» PROMPT:
Write out every line exactly, from the start of the records below to the line with "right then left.", and stop there. Don't write out the pictures.

» Dataset excerpts:
================

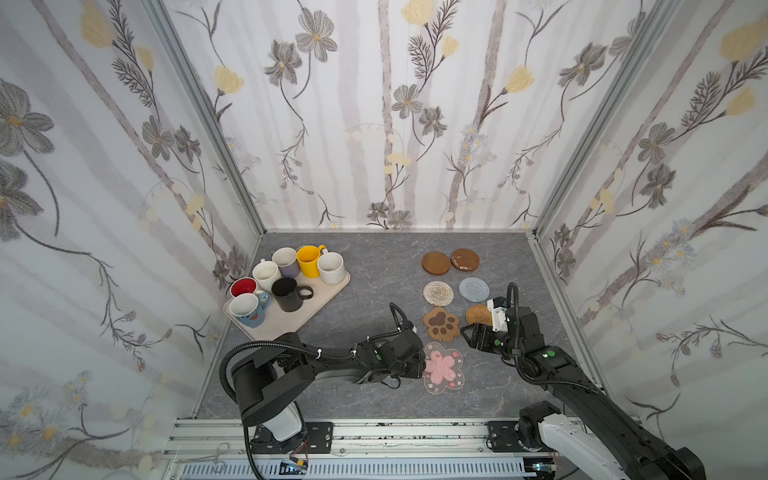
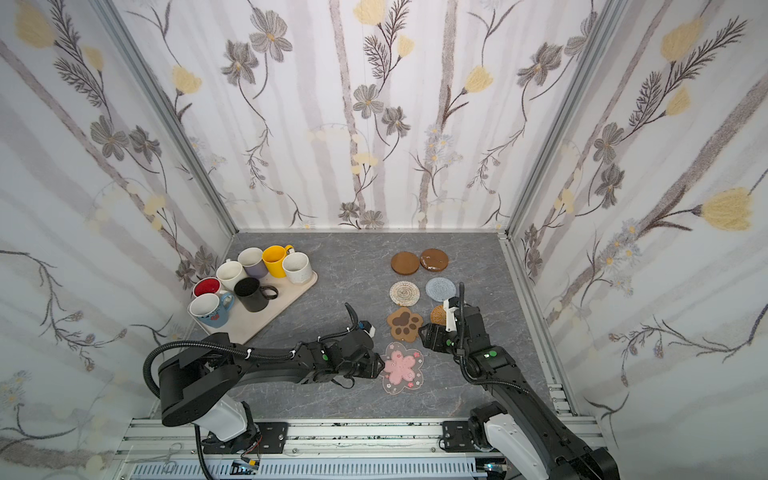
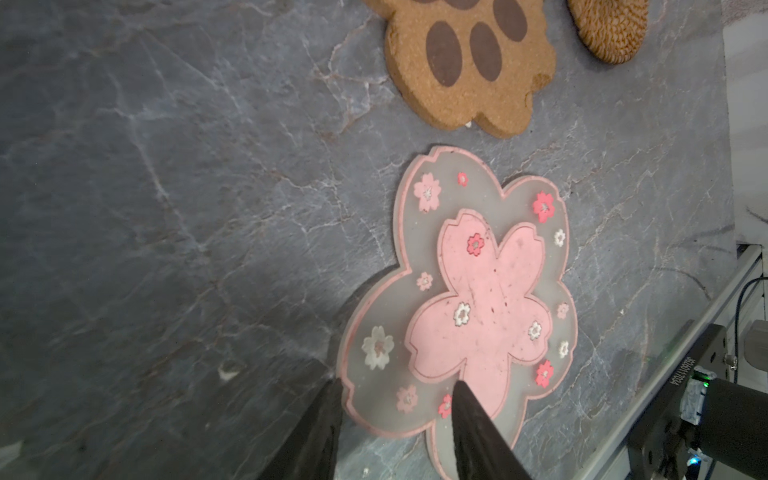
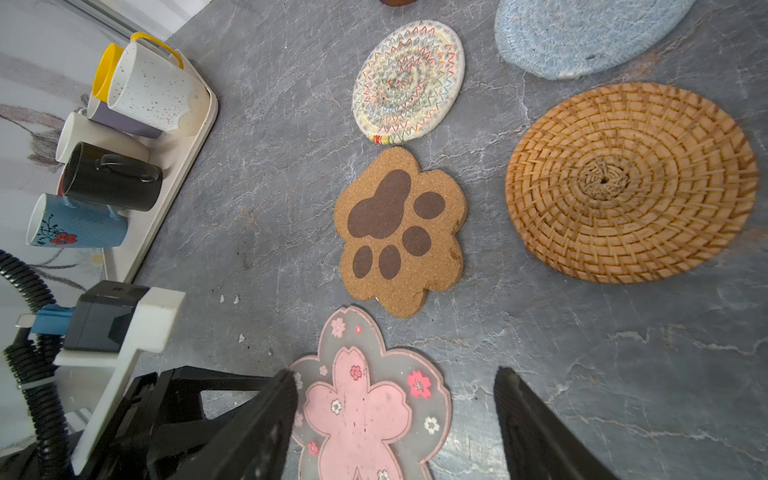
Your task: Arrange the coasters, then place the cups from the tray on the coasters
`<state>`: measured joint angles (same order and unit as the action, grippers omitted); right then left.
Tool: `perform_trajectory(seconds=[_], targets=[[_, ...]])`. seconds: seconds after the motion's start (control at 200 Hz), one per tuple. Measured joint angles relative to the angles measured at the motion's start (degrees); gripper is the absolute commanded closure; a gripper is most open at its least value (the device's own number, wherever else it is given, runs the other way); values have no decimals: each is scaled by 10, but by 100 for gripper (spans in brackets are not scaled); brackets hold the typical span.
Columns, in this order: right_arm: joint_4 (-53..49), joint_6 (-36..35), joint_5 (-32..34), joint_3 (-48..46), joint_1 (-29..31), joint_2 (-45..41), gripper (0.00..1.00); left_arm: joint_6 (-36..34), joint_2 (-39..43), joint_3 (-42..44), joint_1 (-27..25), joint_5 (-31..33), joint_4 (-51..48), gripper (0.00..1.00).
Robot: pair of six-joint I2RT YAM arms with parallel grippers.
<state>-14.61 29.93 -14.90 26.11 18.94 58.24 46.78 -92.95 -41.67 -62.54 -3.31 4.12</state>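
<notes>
Lowest in both top views, just below the middle of the frame, the pink-flower coaster (image 1: 444, 368) lies flat on the desk (image 1: 365, 291). The left gripper (image 1: 419, 365) sits low at its left rim, its arm stretched in from the frame's left. In the left wrist view its fingers (image 3: 467, 419) stand parted, one tip at the rim and one over the clear border, so it looks released rather than clenched on the mat. A mat this thin offers only its edge, which would explain the flat, sideways approach. Just up and right of the flower, the right gripper (image 4: 395, 374) hovers spread wide and empty, probably held clear so the two arms do not meet.

Above the flower sits the paw coaster (image 1: 441, 324), just apart from it, with the rattan coaster (image 1: 477, 312) to its right, half hidden under the right arm. One row up are the pale woven coaster (image 1: 438, 293) and the grey coaster (image 1: 474, 289). Highest are the two wooden discs (image 1: 436, 263), side by side. That makes two columns with gaps between, presumably so each mug gets its own mat without handles clashing.

At the frame's left, the tray (image 1: 286, 322) lies at an angle with all seven cups (image 1: 286, 294) bunched on it. I judge the arranging nearly finished and the cup-moving not yet begun
</notes>
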Motion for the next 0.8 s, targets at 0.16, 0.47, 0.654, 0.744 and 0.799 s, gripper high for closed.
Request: perform_trajectory(seconds=[0.16,0.47,0.654,0.744,0.799], targets=[[1,-1,-2,0,-2,-1,20,0,-2,-1,1,-2,0,50],[23,-25,-26,1,-2,-33,1,-1,102,32,37,28,-1,22],[29,-31,-28,17,-2,-17,0,-10,179,45,79,39,-7,0],[30,-33,-27,35,2,2,0,-17,219,45,97,57,-22,0],[33,-35,-27,50,7,16,0,-18,244,45,109,70,-27,0]])
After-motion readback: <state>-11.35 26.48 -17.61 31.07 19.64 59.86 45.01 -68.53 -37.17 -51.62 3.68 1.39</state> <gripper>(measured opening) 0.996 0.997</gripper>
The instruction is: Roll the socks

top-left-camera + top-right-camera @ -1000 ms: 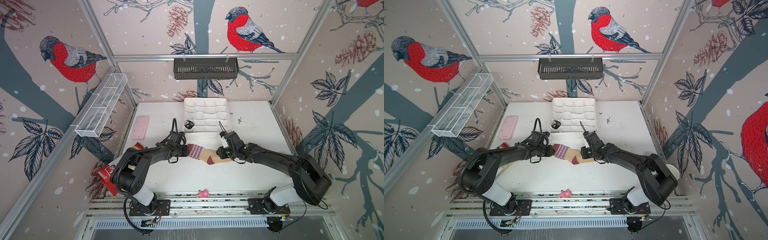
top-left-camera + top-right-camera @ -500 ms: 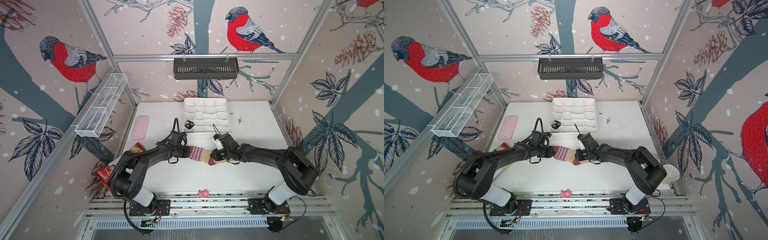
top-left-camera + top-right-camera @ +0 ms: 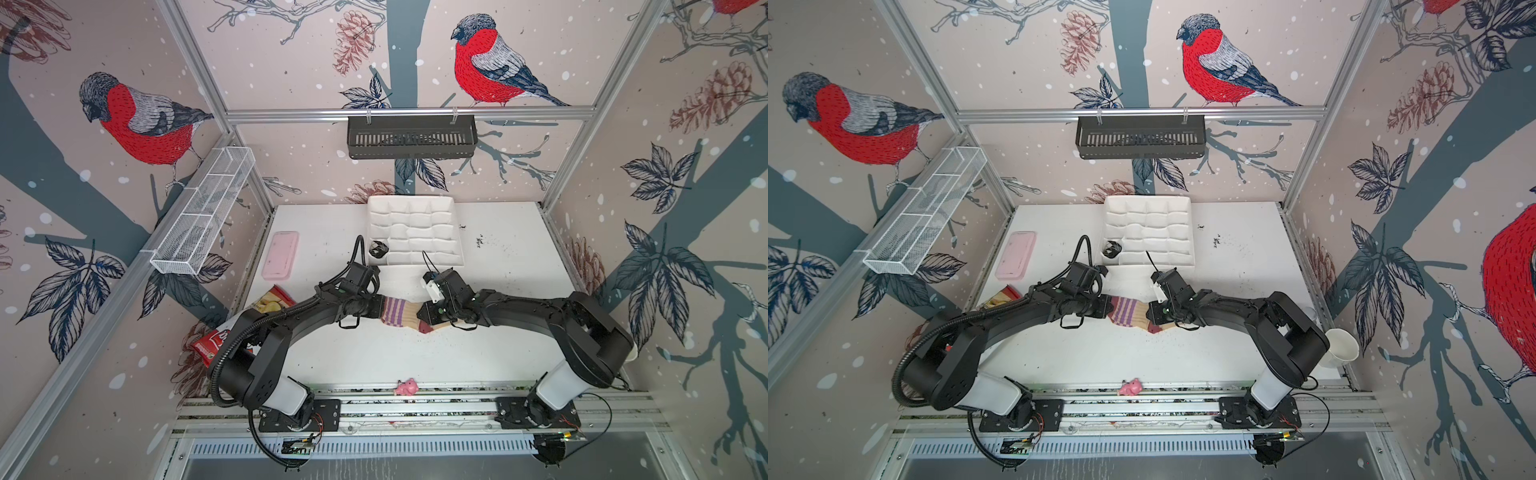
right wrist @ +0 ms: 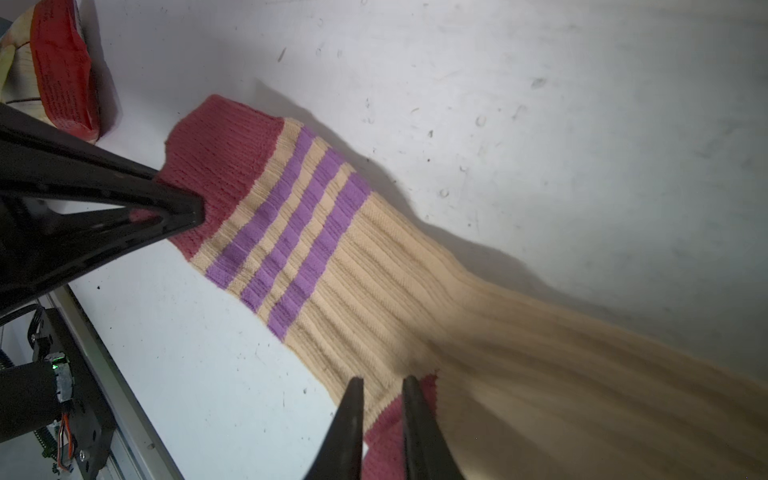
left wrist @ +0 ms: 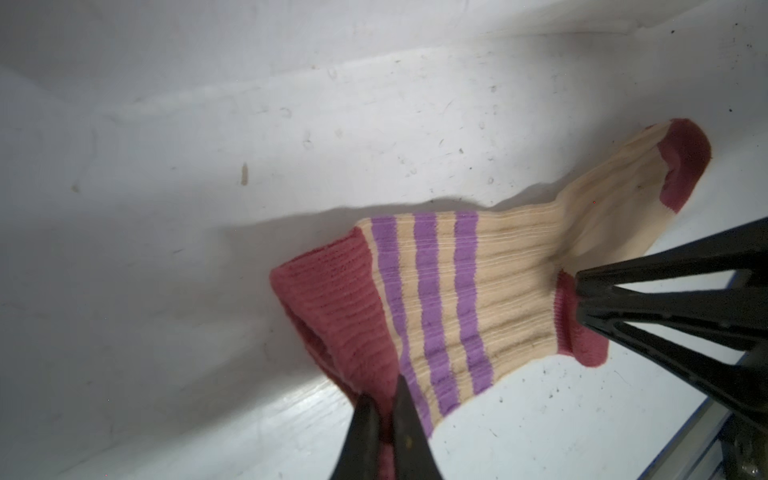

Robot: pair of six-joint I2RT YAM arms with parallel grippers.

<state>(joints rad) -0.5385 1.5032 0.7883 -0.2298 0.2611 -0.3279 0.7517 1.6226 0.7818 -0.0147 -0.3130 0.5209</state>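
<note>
- Nearest, on the rail between the 2 arm bases, sits a small pink toy (image 3: pixel 406 387).
- A white cup (image 3: pixel 1342 348) stands off the near right corner of the table (image 3: pixel 374 357); we see it in a top view only.
- At the table's left edge lies a red-and-white chips bag (image 3: pixel 272 301), partly under the left arm.
- Mid-table, the tan sock (image 3: pixel 401 316) lies stretched left to right between the 2 grippers, not yet rolled. Its maroon cuff is on the left, followed by 3 purple stripes. The maroon heel is on the right, toward the near side.
- Left gripper (image 5: pixel 384 401): the fingers are pressed together on the cuff's edge with fabric pinched between them. The cuff end looks slightly raised and throws a shadow.
- Right gripper (image 4: pixel 382 384): the fingers are nearly together with the heel's edge between them, so we read it as clamped on the tan sock at the heel.
- In the left wrist view the maroon toe rests flat on the table beyond the heel. In both top views the right gripper hides it.
- Farther back on the left lies a flat pink case (image 3: pixel 281 254).
- At the far middle sits a white tray (image 3: pixel 419 226) with many compartments. A balled-up dark sock (image 3: pixel 378 249) sits at its left edge toward the near corner, its pattern too small to read.
- Dark specks (image 3: pixel 480 241) dot the table just right of the tray.
- A wire basket (image 3: pixel 199 220) hangs on the left wall and a black basket (image 3: pixel 411 137) on the back rail.
</note>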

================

» SOLUTION TO THE EXERCISE:
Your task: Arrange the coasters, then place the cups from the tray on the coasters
`<state>`: measured joint angles (same order and unit as the action, grippers omitted); right then left.

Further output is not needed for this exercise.